**PROMPT:** Your job with the data below is to output exactly the lines from the one holding "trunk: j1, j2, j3" down to the one holding "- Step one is", both included, and no others.

** Opening INPUT DATA block **

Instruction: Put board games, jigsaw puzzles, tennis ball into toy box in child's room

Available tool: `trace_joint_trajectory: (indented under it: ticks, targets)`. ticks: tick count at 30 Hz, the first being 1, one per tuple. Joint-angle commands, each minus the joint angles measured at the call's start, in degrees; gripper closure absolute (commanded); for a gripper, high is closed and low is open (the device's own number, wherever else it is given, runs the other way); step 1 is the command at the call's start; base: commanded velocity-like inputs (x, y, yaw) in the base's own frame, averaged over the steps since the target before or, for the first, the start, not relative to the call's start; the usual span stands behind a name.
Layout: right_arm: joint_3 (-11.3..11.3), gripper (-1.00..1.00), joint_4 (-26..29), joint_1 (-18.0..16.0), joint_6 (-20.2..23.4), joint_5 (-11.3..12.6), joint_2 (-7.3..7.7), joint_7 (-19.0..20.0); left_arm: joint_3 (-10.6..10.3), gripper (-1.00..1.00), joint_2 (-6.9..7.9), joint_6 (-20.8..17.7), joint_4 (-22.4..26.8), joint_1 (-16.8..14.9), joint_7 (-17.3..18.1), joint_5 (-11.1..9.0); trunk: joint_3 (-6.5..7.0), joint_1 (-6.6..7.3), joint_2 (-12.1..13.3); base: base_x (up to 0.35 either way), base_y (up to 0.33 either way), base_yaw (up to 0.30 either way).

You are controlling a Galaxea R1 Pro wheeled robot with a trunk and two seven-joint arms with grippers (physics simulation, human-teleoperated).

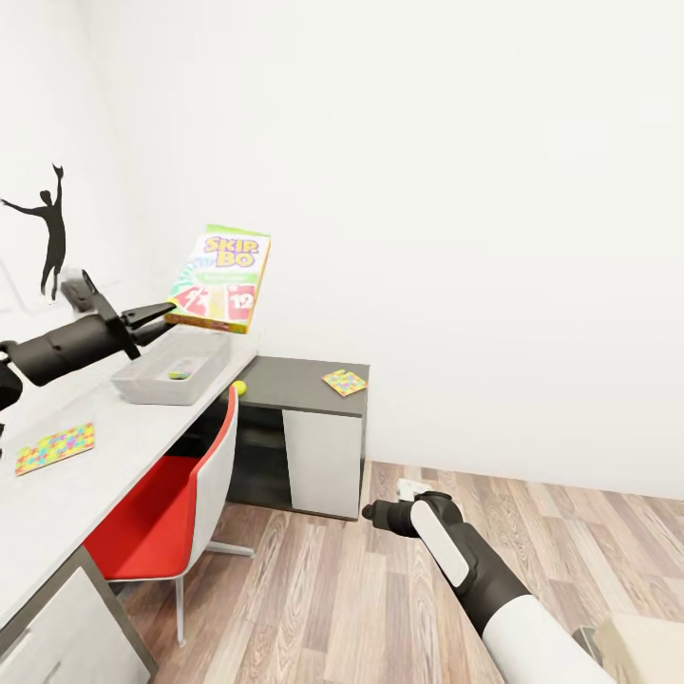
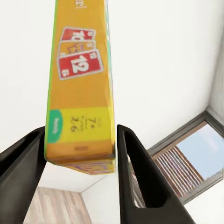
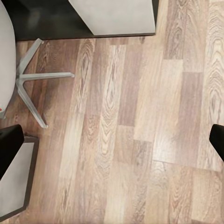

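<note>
Left arm (image 1: pixel 66 347): matte black, roughly cylindrical segments, tapering to a black left gripper (image 1: pixel 163 316) with two slim pointed fingers (image 2: pixel 140 177); finger inner faces flat and smooth. A small grey block sits on top of the wrist. Right arm (image 1: pixel 494 579): glossy white forearm shell, black wrist section carrying an elongated white inlay panel, rounded black end with a small white piece.
</note>
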State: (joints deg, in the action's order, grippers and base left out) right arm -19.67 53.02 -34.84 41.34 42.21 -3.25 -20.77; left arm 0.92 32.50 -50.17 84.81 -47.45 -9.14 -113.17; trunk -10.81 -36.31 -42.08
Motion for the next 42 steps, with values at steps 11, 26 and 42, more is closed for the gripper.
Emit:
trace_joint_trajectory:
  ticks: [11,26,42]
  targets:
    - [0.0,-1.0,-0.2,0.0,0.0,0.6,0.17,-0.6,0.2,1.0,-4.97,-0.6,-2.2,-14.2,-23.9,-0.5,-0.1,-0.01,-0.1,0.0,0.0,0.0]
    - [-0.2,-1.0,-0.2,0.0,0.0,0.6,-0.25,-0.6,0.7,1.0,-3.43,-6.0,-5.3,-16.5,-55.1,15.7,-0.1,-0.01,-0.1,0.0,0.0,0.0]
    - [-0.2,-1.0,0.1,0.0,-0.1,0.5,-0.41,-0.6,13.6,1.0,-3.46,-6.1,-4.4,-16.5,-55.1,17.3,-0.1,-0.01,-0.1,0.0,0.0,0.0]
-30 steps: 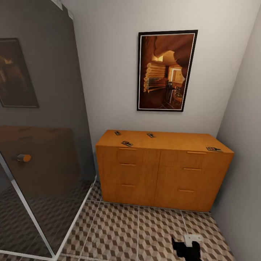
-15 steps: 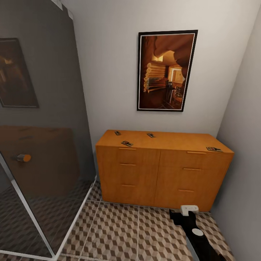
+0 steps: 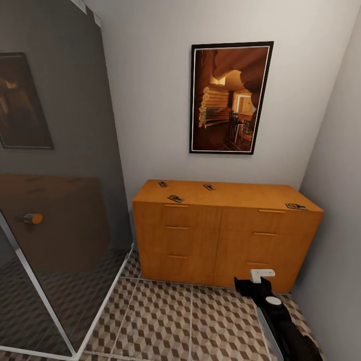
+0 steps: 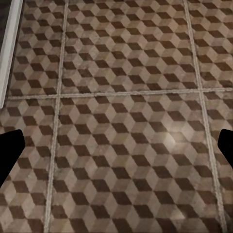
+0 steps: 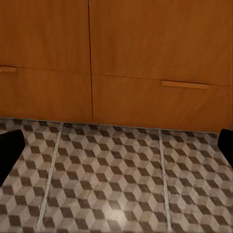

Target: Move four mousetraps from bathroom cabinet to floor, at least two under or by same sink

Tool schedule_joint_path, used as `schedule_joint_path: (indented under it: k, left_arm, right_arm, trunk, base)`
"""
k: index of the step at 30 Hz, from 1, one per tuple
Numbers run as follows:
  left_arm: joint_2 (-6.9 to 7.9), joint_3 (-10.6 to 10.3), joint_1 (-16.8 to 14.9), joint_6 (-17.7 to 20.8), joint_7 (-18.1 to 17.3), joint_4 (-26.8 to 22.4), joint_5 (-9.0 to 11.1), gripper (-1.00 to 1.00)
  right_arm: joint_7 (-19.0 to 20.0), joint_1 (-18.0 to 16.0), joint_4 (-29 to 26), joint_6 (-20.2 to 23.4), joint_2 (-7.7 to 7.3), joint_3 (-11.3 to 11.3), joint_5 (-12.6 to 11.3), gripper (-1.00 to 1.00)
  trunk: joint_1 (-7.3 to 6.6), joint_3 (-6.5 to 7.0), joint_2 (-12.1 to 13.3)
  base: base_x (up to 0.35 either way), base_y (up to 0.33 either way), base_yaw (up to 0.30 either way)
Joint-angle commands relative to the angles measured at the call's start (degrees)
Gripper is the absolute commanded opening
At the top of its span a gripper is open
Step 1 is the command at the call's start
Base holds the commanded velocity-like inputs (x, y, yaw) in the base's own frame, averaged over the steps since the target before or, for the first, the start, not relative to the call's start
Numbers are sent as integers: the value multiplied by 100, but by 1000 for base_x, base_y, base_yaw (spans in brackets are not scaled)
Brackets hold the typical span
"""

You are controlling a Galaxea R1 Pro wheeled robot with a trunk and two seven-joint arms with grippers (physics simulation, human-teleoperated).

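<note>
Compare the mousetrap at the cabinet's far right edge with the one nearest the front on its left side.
The right mousetrap lies at the cabinet top's right front corner, alone; the left front mousetrap sits above the left drawers, near two other traps. The right one looks longer and turned more sideways. Both lie flat, untouched.

The black right arm with its white-tipped gripper (image 3: pixel 254 284) has come up higher. Its fingers now reach in front of the long orange-brown wooden cabinet (image 3: pixel 225 235).
</note>
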Motion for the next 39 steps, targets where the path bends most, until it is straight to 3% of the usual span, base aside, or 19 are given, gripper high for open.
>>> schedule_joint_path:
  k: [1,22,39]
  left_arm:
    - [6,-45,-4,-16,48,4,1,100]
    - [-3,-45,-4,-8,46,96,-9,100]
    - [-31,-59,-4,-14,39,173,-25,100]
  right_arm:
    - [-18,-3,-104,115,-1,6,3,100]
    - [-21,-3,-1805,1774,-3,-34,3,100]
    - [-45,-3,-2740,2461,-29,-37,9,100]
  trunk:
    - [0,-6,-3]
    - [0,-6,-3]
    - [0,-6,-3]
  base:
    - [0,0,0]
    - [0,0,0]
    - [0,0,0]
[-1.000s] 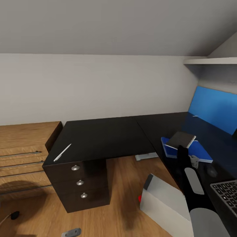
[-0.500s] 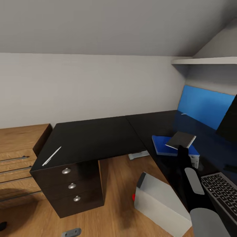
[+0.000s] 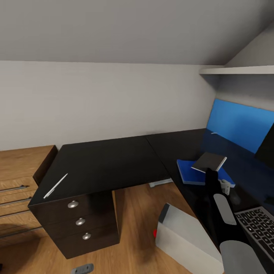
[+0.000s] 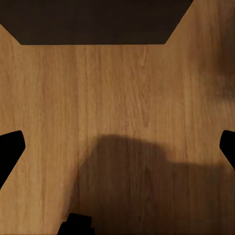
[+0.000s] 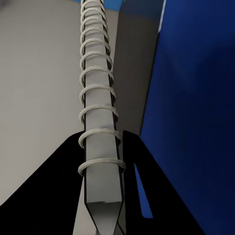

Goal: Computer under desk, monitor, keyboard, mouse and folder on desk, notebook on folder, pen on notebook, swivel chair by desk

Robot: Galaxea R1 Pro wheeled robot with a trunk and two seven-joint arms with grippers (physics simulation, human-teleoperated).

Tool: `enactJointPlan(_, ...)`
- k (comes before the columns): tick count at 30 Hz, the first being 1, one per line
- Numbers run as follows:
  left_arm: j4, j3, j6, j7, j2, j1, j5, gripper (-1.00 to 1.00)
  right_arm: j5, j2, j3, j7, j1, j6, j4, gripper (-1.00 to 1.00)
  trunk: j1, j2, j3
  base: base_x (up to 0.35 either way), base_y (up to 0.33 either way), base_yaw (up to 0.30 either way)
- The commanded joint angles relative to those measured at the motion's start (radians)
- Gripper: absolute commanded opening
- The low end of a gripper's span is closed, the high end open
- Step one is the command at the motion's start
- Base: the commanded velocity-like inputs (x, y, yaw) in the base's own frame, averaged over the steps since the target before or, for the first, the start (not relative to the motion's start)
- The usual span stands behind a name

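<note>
My right gripper [image 3: 212, 172] is shut on a grey spiral-bound notebook [image 3: 209, 161], which hangs tilted just over the blue folder [image 3: 187, 171] on the dark desk [image 3: 110, 160]. In the right wrist view the notebook's wire spine [image 5: 98, 112] runs up from between my fingers [image 5: 58, 186], with the folder [image 5: 196, 98] beside it. A white pen [image 3: 55, 185] lies on the desk's left wing. The keyboard [image 3: 258, 225] sits at the lower right and the monitor's dark edge [image 3: 267, 148] at the right. The white computer tower [image 3: 184, 233] lies on the floor. My left gripper [image 4: 117, 147] is open above the wooden floor.
Three drawers [image 3: 80, 221] sit under the desk's left end, beside a wooden dresser [image 3: 15, 167]. A blue panel [image 3: 243, 125] and a white shelf [image 3: 236, 70] line the right wall. A small grey object [image 3: 82, 269] lies on the floor.
The whole view has swung to the right, so the desk and pen sit further left in the picture. The notebook stays in my right gripper over the folder.
</note>
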Motion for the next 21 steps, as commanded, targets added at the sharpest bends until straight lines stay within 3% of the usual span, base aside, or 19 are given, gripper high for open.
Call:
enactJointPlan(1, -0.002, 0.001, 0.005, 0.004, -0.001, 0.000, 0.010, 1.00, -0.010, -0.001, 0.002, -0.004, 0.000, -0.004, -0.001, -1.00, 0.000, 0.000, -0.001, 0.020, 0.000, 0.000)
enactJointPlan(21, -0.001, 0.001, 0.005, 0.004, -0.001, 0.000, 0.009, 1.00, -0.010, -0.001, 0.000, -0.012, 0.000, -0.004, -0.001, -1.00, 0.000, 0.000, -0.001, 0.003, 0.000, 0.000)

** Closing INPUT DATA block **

**OUTPUT FOR THIS TASK:**
  trunk: j1, j2, j3
  base: base_x (up to 0.35 either way), base_y (up to 0.33 either way), base_yaw (up to 0.30 either way)
- The commanded joint angles relative to those measured at the motion's start (radians)
- Gripper: absolute commanded opening
- The low end of a gripper's span is closed, the high end open
- Step one is the command at the motion's start

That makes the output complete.